Мы обсуждаем судьбу его огромного архива. У Дзеффирелли он хранится в идеальном состоянии. На стеллажах собраны материалы по каждому его спектаклю, по каждому фильму. От первого варианта сценария до последней газетной рецензии, от первой зарисовки до выставочных эскизов. Все пронумеровано, разложено по папкам, переложено пергаментной бумагой. Огромное количество подготовительных материалов: альбомов, книг, гравюр, фотографий. Все это богатство он собирается передать родной Флоренции — городу своего детства. Им задумано что-то вроде Института искусств. Он не хочет, чтобы материалы бесцельно пылились на архивных полках. Они должны быть доступны, они должны работать, приносить пользу. В них вся его жизнь.
— Я там и место себе присмотрел, — как бы невзначай замечает маэстро.
— Какое место? — вздрагиваю я.
— Маленькое кладбище на горе, рядом с храмом Сан-Миниато. Я туда уже всех своих перенес: и маму, и тетю Лиде, и мою сводную сестру Фанни. Получилось что-то вроде семейного склепа.

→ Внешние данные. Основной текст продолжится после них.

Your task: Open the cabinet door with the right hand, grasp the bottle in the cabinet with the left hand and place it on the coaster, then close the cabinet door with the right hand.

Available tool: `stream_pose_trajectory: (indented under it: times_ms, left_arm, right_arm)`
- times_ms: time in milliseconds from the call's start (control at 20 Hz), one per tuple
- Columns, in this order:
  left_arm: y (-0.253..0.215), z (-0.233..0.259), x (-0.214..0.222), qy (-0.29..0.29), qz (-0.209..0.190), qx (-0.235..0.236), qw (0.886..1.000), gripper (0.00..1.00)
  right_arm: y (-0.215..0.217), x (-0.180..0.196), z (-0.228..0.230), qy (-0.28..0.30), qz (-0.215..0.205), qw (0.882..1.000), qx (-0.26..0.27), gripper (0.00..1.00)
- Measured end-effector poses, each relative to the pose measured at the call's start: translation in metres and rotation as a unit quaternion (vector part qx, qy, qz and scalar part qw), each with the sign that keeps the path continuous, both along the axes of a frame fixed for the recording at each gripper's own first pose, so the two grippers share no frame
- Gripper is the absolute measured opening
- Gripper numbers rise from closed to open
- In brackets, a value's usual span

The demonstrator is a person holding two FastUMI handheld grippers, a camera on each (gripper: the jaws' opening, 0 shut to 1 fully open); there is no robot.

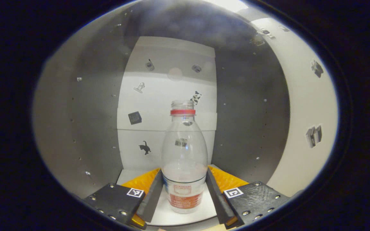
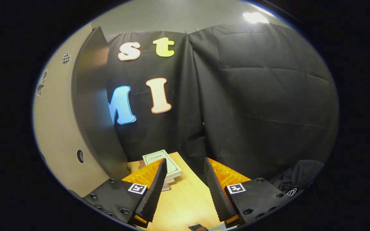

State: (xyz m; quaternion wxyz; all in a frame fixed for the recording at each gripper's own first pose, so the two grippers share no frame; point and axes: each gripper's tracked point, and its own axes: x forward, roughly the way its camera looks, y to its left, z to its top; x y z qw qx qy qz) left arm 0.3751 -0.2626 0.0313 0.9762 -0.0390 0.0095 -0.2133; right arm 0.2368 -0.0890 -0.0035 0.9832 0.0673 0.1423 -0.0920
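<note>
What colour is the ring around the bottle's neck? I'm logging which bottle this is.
Red ring on the clear bottle, best in the left gripper view.

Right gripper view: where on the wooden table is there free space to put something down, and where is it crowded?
The table is bare in the strip running forward between the right gripper fingers, as far as the black cloth. It is crowded at the far left, where books lie stacked beside the open cabinet door.

bottle (image 1: 184, 160) in cabinet (image 1: 92, 128), between left gripper (image 1: 184, 192) fingers (upright) | books (image 2: 167, 166) on table (image 2: 185, 199)
</note>
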Motion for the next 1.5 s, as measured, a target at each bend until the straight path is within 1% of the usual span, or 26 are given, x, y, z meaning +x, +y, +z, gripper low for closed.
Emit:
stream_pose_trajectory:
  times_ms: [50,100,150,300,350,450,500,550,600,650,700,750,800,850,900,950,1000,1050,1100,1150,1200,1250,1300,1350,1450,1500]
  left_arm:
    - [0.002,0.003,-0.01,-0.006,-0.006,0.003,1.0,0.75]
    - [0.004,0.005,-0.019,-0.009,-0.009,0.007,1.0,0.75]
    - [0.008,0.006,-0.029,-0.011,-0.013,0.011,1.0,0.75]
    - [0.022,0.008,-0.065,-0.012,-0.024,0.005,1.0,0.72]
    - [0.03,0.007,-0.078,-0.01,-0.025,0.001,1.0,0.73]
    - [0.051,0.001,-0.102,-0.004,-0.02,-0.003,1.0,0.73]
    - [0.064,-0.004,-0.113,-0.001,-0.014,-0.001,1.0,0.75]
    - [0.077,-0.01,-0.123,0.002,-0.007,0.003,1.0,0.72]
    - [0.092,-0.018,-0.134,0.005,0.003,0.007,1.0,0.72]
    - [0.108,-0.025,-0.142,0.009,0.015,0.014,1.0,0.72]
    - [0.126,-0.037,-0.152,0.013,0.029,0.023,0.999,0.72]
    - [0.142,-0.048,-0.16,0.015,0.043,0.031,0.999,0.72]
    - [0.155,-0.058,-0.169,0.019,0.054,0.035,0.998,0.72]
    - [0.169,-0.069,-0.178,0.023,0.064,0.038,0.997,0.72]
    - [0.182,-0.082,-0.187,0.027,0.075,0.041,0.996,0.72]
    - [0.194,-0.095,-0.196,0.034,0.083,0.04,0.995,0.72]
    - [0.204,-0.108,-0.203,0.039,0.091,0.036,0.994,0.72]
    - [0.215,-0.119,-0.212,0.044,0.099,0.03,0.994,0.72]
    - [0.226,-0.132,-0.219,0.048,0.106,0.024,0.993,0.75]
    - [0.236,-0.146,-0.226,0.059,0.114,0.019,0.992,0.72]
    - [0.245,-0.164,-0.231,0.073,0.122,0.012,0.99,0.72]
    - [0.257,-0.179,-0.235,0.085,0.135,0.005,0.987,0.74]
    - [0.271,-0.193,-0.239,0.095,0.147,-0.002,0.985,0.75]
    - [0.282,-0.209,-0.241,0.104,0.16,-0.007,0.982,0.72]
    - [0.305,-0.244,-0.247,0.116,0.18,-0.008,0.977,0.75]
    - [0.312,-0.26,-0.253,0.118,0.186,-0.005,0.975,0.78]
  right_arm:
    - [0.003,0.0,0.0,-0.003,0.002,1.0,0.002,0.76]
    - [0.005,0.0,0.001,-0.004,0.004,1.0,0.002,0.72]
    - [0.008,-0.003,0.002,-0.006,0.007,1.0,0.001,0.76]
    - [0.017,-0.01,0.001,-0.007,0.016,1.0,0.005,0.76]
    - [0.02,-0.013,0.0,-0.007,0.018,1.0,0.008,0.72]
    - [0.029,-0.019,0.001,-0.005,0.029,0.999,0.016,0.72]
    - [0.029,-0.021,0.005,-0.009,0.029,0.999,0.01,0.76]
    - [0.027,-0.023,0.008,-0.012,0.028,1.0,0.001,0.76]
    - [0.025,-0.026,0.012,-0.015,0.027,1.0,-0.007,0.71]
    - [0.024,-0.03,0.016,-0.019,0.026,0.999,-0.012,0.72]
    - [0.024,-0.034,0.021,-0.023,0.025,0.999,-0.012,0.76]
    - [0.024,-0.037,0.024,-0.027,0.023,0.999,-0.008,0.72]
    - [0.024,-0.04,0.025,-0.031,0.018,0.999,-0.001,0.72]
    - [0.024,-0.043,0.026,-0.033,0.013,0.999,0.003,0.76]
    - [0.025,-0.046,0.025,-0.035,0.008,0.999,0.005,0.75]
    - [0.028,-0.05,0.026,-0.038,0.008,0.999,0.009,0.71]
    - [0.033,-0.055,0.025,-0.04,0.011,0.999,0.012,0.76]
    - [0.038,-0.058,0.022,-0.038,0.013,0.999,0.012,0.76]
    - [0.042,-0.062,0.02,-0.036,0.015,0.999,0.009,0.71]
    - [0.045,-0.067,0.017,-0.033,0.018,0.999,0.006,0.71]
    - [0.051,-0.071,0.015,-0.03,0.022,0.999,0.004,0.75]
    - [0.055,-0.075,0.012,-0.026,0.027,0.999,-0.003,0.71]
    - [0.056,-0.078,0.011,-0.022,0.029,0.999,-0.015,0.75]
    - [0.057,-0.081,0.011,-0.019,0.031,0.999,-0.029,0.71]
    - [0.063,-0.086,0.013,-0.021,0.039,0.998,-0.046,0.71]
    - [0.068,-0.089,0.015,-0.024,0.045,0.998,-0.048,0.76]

— Да, я знаю это место. Оттуда открывается самый красивый вид на Флоренцию.
— Ну вот, придешь полюбоваться, а заодно и меня навестишь.
И без всякого перехода вдруг декламирует чуть нараспев:
A seder ci ponemmo ivi amendui
Volti a levante ond’eravam saliti,
Che suole riguardar giovare altruil.
— Чтоб ты знал, это Данте сочинил про Сан-Миниато. Он тоже там бывал и любовался видом на Флоренцию.
— А вы знаете, маэстро, мне и тут неплохо, — пытаюсь я отвлечь его от Данте и от грустных мыслей. — Сюда удобнее добираться, и вообще, почему бы нам не назначить следующую встречу, например, в Позитано?
— Позитано больше нет. Я все продал. Не могу больше содержать призраки былого счастья. Да и смысла не вижу. Эти бесконечные лестницы, переходы. Все время вверх-вниз, вверх-вниз. И столько воспоминаний… Зато теперь у меня появились деньги. Представляешь, первый раз в жизни мне не нужно о них думать.
— Ну, тогда нам надо договориться о встрече в Москве. Там вы быстро все прокутите.
Дзеффирелли нравится эта перспектива, и он готов отправиться в Москву прямо сейчас. Вот только надо «Тоску» закончить…
Мне пора. Такси ждет. Он хочет меня проводить. Я прошу этого не делать, но маэстро настаивает. Вместе с нами, оглашая лаем весь дом, спешат к дверям собаки. Объятия в прихожей, клятвенные обещания непременно звонить, приветы Мише, Кате и всем, всем, всем… Машина медленно выезжает по гравию на Аппиеву дорогу. Впереди Рим, позади удаляющаяся в темноте фигура, прощальный жест худой руки в стылом воздухе ноября. До свидания, маэстро! Живите долго.